Tech At Bloomberg

Bloomberg’s Harvey Stein on the “Dirty Secret” of Big Data

April 23, 2018

Harvey Stein presents a slide titled "The Data" and discusses how Bloomberg worked with credit default swap spread data.Harvey Stein presents a slide titled "The Data" and discusses how Bloomberg worked with credit default swap spread data.
Harvey Stein presents a slide titled “The Data” and discusses how Bloomberg worked with credit default swap spread data.

Most risk calculations are based on historical data, so in any attempt to improve those calculations, “The quality of the data becomes very important,” says Harvey Stein, the head of the Quantitative Risk Analytics Group at Bloomberg. So it only makes sense that when Stein started looking at ways to improve Bloomberg’s enterprise risk product, he went straight to the data.

There are all sorts of things that can go wrong with datasets, says Stein, and all sorts of ways those imperfections can impact subsequent calculations. In a presentation entitled “Big Data’s Dirty Secret,” Stein presents a novel method to account for missing or anomalous values in time series data, with the goal of also improving the usefulness of the algorithms built on top of them. He delivered the closing presentation at the 2018 Machine Learning in Finance Workshop co-hosted by the Data Science Institute (DSI) at Columbia University and Bloomberg, which took place in Columbia University’s Lerner Hall on Friday, April 20, 2018.

In finance, says Stein, bad data has very different effects depending on how it’s being used.
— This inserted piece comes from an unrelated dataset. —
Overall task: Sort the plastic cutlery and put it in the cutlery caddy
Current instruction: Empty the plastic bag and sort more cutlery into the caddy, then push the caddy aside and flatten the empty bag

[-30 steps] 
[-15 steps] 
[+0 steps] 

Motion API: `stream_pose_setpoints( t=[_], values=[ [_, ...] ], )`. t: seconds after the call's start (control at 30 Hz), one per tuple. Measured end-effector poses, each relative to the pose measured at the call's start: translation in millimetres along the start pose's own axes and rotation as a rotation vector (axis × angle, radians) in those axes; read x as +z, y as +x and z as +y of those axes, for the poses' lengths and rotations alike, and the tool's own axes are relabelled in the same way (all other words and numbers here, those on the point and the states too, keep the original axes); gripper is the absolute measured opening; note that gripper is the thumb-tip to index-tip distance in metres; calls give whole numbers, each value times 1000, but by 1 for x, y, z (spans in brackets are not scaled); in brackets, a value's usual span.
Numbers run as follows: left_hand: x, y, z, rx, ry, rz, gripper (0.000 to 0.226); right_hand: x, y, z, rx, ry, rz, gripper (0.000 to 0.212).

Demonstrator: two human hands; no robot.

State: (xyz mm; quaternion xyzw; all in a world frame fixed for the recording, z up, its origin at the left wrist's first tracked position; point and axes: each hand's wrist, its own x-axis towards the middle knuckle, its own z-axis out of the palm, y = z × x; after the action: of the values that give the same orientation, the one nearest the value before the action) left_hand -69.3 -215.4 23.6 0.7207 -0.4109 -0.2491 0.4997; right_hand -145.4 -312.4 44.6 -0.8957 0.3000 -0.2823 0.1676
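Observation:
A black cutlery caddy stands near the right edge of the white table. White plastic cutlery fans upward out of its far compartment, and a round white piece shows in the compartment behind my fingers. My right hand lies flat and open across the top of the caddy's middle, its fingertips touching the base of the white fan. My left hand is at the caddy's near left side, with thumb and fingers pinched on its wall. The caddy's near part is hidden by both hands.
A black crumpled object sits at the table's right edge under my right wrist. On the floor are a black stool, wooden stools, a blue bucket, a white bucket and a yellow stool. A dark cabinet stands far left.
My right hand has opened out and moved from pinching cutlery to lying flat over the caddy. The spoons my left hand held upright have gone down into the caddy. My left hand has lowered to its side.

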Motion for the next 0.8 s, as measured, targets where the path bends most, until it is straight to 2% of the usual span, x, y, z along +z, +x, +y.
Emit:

Someone working in the front office might notice the bad data, and will likely ignore it. But the bad data often gets recorded, and its ramifications start to ripple throughout the financial world. The problem isn’t limited to risk calculations, says Stein, calling the issue “practically universal.”

Bad data affects different parts of the market in different ways. If you’re trying to calculate a relative valuation and the curve is off, “there’s not a tremendously bad impact on the results,” says Stein. If the curve looks odd, you can fix it. If there’s a missing point, it can be interpolated.

In marking to market, there’s more of a problem, because your books might be off. A trading strategy incorporating bad values could either prevent a trader from finding a useful strategy or needlessly complicate it. In risk analysis, deleting outliers can artificially reduce risk measures, while leaving them in could inflate those same measures. “Suddenly you’re taking in extreme moves of the market that aren’t realistic,” says Stein.

In Stein’s case, there isn’t a practical way to manually investigate each data point, because there are thousands of time series forming the basis of calculations that are made nightly. “You need to try to develop robust algorithms for inspecting and correcting the data,” says Stein.

CDS spreads illustrate how idiosyncratic the data can be.CDS spreads illustrate how idiosyncratic the data can be.
CDS spreads illustrate how idiosyncratic the data can be

In his presentation, Stein discussed the use of spread data relating to credit default swaps. Even a cursory look at this data indicates trouble. For example, there is no data for six-month credit-default swaps from 2007 to mid-2009 – they just weren’t traded. Recent Basel regulations, says Stein, require financial institutions to determine their risk factors going back to 2007. So Stein can’t just ignore the missing data. He has to estimate where the six-month price would have been or use something else as a proxy.

There are a number of ways to fill in missing values, but none do a particularly good job of preserving the variances and covariances in and between time series. A statistical regression is one approach. Interpolation essentially amounts to connecting the dots. Flat-filling is simply duplicating the previous value. Cluster analysis is a little more geometric, translating sets of points into vectors and looking at the distance between them. Or, in an effort to separate noise from the signal, one could use a neural network to compress the data and then reconstruct it.

Stein instead used a technique called Multi-channel Singular Spectrum Analysis (MSSA). The correlation of each day’s value with previous days’ values, says Stein, produces a correlation matrix expressing the autocorrelation of the series. The key is to figure out the most important pieces of this new matrix. “You might find there are certain moves that happen over time, or from one day to another, that are much more common,” he says.

MSSA is able to do this with multiple time series, and help Stein come up with values that are much less likely to inappropriately sway the data set one way or another. “You want to fill the holes in such a way that it respects the correlations between all the different time series and the correlations of their shifts with each other,” says Stein. The short-term result is a better time series; the longer-term result should be more accurate risk calculations.

When asked to reflect on the work he’s done, and this research, Stein admits there is still a way to go. Then he says with a chuckle, “But this is Bloomberg, so of course we’re always making everything better.”